**Instructions for the task:** Within the listing that follows, reproduce exactly the lines starting at the line with "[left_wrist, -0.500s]" and ending at the line with "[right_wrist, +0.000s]", inclusive, and only those. Pictures are dropped.
▬▬▬
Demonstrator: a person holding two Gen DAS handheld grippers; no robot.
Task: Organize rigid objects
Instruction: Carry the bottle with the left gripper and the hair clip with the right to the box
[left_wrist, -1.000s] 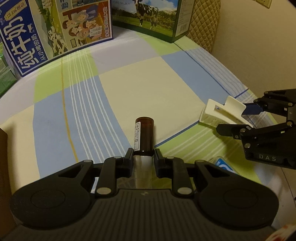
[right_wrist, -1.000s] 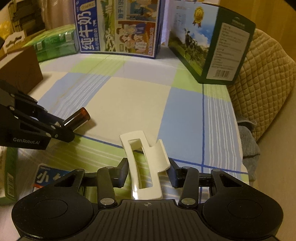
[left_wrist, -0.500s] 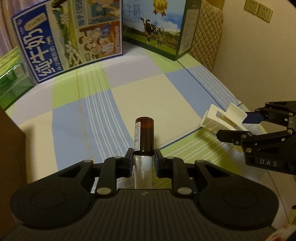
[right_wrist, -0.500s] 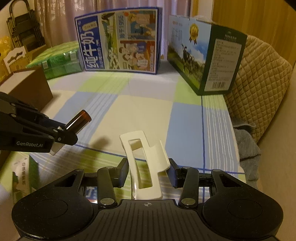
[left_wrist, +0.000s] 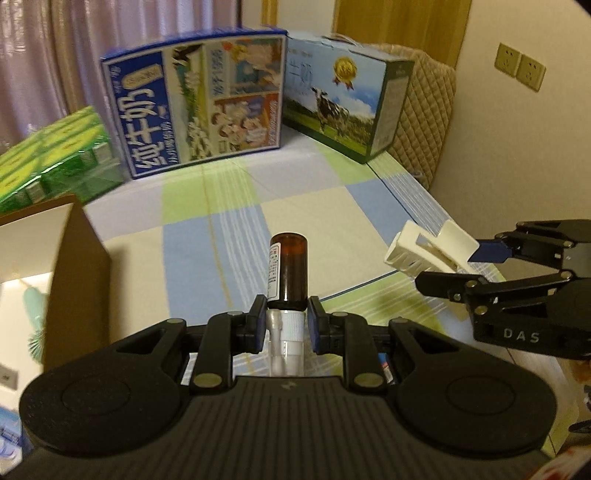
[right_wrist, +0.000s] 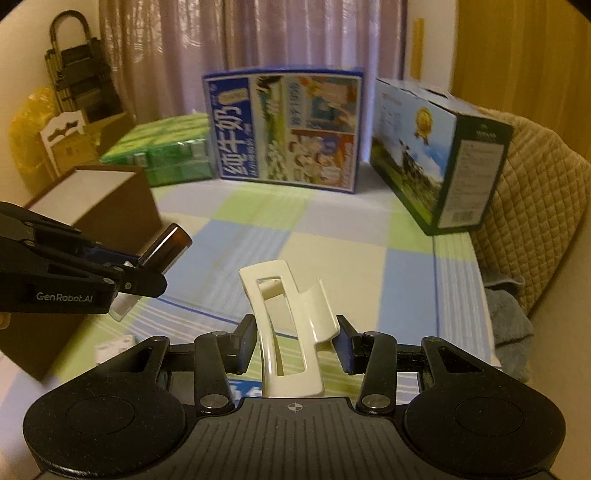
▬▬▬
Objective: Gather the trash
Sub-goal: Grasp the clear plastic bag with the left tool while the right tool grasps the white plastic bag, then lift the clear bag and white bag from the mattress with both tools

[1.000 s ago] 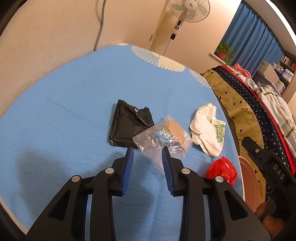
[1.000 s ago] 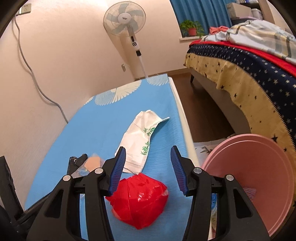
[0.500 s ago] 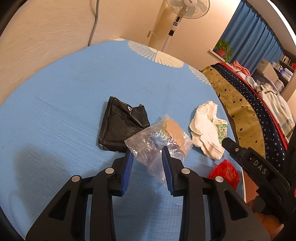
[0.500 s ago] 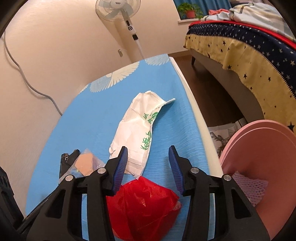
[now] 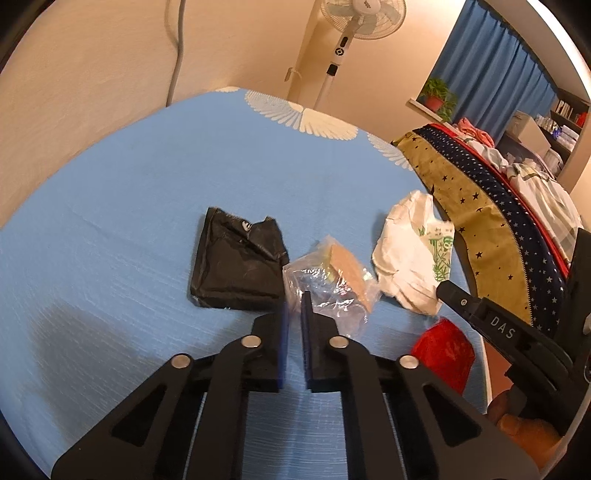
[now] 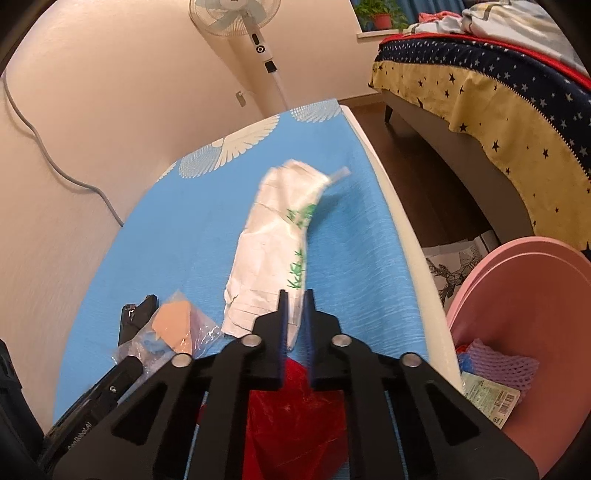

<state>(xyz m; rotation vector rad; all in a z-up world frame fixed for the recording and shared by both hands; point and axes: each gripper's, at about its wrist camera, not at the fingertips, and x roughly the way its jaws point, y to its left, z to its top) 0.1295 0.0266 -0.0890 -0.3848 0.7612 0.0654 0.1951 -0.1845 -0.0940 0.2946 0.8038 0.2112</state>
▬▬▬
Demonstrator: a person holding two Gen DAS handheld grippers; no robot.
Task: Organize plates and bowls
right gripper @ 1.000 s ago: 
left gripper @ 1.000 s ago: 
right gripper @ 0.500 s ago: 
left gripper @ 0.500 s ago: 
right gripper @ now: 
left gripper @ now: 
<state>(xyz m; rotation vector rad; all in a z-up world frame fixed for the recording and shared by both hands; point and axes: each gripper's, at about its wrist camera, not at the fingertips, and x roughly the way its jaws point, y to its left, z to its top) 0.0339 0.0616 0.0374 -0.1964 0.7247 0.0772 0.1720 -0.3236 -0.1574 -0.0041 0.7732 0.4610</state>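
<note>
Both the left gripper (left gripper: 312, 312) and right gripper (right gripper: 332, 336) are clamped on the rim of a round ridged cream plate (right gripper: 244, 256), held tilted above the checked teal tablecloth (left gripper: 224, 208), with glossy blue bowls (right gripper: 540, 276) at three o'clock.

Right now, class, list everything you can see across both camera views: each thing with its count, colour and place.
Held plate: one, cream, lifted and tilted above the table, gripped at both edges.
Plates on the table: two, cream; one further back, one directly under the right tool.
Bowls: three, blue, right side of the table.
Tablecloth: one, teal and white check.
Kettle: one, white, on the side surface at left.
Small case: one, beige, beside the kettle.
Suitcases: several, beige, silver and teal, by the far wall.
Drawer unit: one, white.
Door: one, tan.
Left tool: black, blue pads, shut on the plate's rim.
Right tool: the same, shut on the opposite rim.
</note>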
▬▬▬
**Final answer:**
[left_wrist, -0.500s] 
[right_wrist, -0.500s] 
[left_wrist, +0.000s] 
[right_wrist, +0.000s] 

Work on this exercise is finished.